Jace
The drive feels like it should be routine. Same roads. Same turns. The same early traffic that acts like nothing in the world is changing.
But it isn’t. Not when I’m on my way to a law office to sign the last piece of paper that officially ends my marriage.
And maybe that’s why my mind won’t stay where it should.
I should be thinking about that. About her.
Instead, my head’s still at The Brew House.
I keep seeing it in pieces, like my brain saved the worst parts on purpose.
Sarah at a two-top by the window.
That guy Brian across from her, leaning in like he belonged there. Easy smile. Calm hands. Like he didn’t have to fight for a second of her attention.
And Sarah. Trying to do the right thing. I could tell. She had that careful look in her eyes like she’d promised herself she’d show up, even if it cost her.
Then I walked in.
I went in for coffee, and the second I saw her, my body reacted like it forgot how to be normal.
Ethan muttered‘don’t’under his breath, like I was a dog he’d seen snap before.
He wasn’t wrong, especially after last night.
I saw Brian’s hand near hers and something hot and stupid hit the back of my throat. Not anger, exactly. More like the kind of possessive jealousy I have no right to.
Not while I’m still married.
Not while she’s trying to move forward.
I keep replaying the moment our fingers brushed when we both reached for her keys.
It was a simple touch.
And my whole body locked up like it was a memory instead of a moment.
Like I was back in that hallway again, standing outside a door I didn’t want to open, knowing if I moved the wrong way I’d ruin everything.
I grip the steering wheel harder at a red light and force air into my lungs.
‘Get through today.’
Because I’m not allowed to want her while my life is still tied to someone else.
And that’s about to change.
The pen feels heavier than it should, like my hand knows what this signature means even if my brain keeps trying to treat it like paperwork. It’s nothing special. Cheap plastic. Black ink. The kind you forget about the second you put it down. But when I wrap my fingers around it, there’s a weight to the moment that sinks into my wrist, my forearm, then my chest. Spreading slow and deliberate like my body is bracing for impact.
This is it.
The room is quiet in a way that feels intentional. Not sterile or cold. Just neutral. Beige walls. A narrow window letting in midmorning light. A desk that’s seen a thousand endings like this one and doesn’t care about any of them. The woman sitting across from me looks calm, professional, polite. She slides the papers closer, taps the signature line once with her finger, then folds her hands like she knows better than to rush this.
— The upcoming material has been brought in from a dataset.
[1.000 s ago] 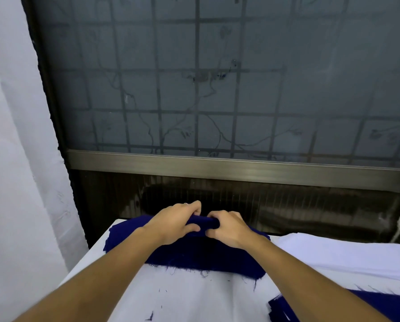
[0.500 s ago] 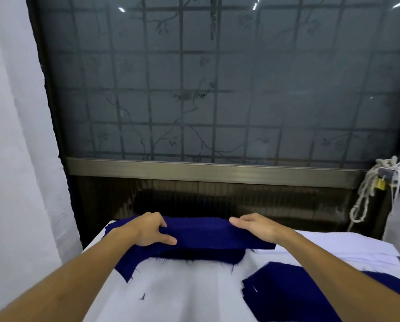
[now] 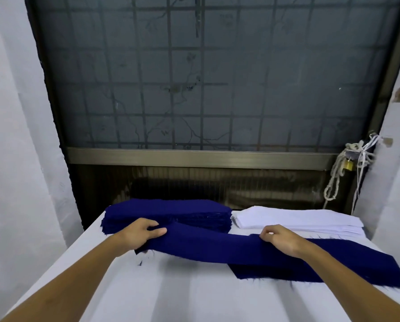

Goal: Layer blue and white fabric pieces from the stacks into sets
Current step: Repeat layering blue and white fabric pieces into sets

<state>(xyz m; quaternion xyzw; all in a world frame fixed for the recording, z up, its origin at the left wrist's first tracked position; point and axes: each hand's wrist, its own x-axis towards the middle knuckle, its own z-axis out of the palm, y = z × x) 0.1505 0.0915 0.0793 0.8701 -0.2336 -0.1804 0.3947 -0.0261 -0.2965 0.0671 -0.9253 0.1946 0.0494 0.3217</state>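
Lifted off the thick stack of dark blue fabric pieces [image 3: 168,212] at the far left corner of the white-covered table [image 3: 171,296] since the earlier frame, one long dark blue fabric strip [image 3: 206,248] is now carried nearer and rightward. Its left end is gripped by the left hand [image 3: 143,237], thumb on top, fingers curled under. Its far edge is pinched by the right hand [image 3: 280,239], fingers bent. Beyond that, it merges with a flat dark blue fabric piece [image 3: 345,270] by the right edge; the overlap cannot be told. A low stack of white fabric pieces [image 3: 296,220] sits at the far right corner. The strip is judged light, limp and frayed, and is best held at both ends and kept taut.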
There’s an empty chair across the desk, angled slightly wrong, and my eyes keep drifting to it like muscle memory. I can almost see her there, arms crossed, mouth set in that tight line she gets when she’s holding something back, eyes tired in the way that became familiar long before either of us admitted we were done.
I glance at the chair again. It’s stupid. Looking for her is habit, maybe. Or guilt refusing to let me pretend this is anything but easy.